We had a “moment”
For many on the spectrum, displaying and understanding emotion may oftentimes be difficult. As an example, he or she may not pick up on body language but if told of the emotions directly be more empathetic than others. With Silas, it seems more like he does not know how to express his emotions appropriately. He is clearly able to understand them as he knows if I am happy, mad, or upset.
The other night, Silas did something that truly touched my heart and actually made me cry tears of joy. I was laying down with him as I do every night before he goes to sleep. Tonight he did something that he has never done before. Silas laid down and faced me then grabbed my hand and held it tightly. With his other hand he held my face gently. He just laid there and looked deeply into my eyes. We had “a moment” I guess you could say.

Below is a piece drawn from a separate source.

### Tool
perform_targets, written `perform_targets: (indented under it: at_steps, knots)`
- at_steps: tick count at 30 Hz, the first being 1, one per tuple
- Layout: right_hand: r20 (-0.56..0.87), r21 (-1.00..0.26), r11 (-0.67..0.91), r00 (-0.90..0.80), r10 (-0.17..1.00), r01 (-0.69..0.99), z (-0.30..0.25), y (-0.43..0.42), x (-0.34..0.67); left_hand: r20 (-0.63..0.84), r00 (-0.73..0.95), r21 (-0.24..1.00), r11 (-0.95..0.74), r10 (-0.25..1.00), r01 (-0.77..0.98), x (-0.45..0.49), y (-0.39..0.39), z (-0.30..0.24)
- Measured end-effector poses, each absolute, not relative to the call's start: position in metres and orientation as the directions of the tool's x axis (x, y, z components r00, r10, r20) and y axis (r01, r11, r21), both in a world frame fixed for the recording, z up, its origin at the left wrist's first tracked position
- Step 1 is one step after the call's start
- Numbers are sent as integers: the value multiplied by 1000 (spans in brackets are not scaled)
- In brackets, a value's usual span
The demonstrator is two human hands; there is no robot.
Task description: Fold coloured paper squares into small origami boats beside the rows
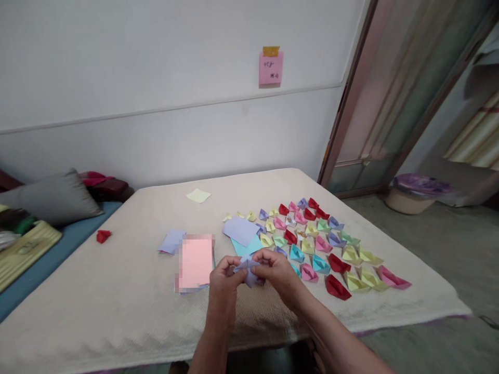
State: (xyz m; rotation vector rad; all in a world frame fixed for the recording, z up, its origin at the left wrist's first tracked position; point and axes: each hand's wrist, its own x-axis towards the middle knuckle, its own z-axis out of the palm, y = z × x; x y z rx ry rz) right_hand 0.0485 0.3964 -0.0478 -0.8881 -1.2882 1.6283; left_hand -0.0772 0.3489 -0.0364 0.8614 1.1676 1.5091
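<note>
Bare forearms come in from bottom edge, hands meeting over near side of cream cloth. Left hand and right hand both pinch one small purple paper from either side; it sits between them, partly hidden by the grip. Looks like mid-fold shaping; next move probably calls for light, even pressure so creases stay sharp and thin paper doesn't tear. Just beyond: flat matte purple sheet overlapping turquoise sheet. Left: pink-topped paper stack, rectangular, partly pixelated. Right: rows of pointed, hollow paper boats, crisp-edged, many colours. Cloth looks woven, nubbly. Farther: pale yellow sheet, angular red folded piece, smooth white wall.
</note>
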Motion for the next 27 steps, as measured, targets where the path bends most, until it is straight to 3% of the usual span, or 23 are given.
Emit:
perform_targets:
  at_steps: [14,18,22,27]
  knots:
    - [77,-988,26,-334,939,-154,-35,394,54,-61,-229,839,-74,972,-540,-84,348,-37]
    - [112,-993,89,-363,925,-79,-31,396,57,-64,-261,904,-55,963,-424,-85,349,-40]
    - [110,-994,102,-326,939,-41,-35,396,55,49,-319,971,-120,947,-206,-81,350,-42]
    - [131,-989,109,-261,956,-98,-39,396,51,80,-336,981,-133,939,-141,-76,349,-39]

To me it seemed like he was really trying to connect with me. He saw me smile and gave me the sweetest half smile in the world. I told him that I loved him and he said me more! It was in that moment that I truly realized how blessed I am to have such an amazing little boy in my life. No matter how much of a pain he can sometimes be, he will always have my heart. I have always known how special he was to me but this moment reaffirmed how great and wonderful he is.
I am not sure exactly why I cried. Perhaps it was because I was so proud of him for making such an emotional connection with me. I have become accustomed to his ways and this was so out-of-the-ordinary that I was not expecting it at all.
Since that night he has held my hand on multiple other occasions and touched my face the way he did that night. I am so overwhelmingly proud of Silas and the advances he has made so far. I cannot wait for what he will do next. He truly is my everything and more.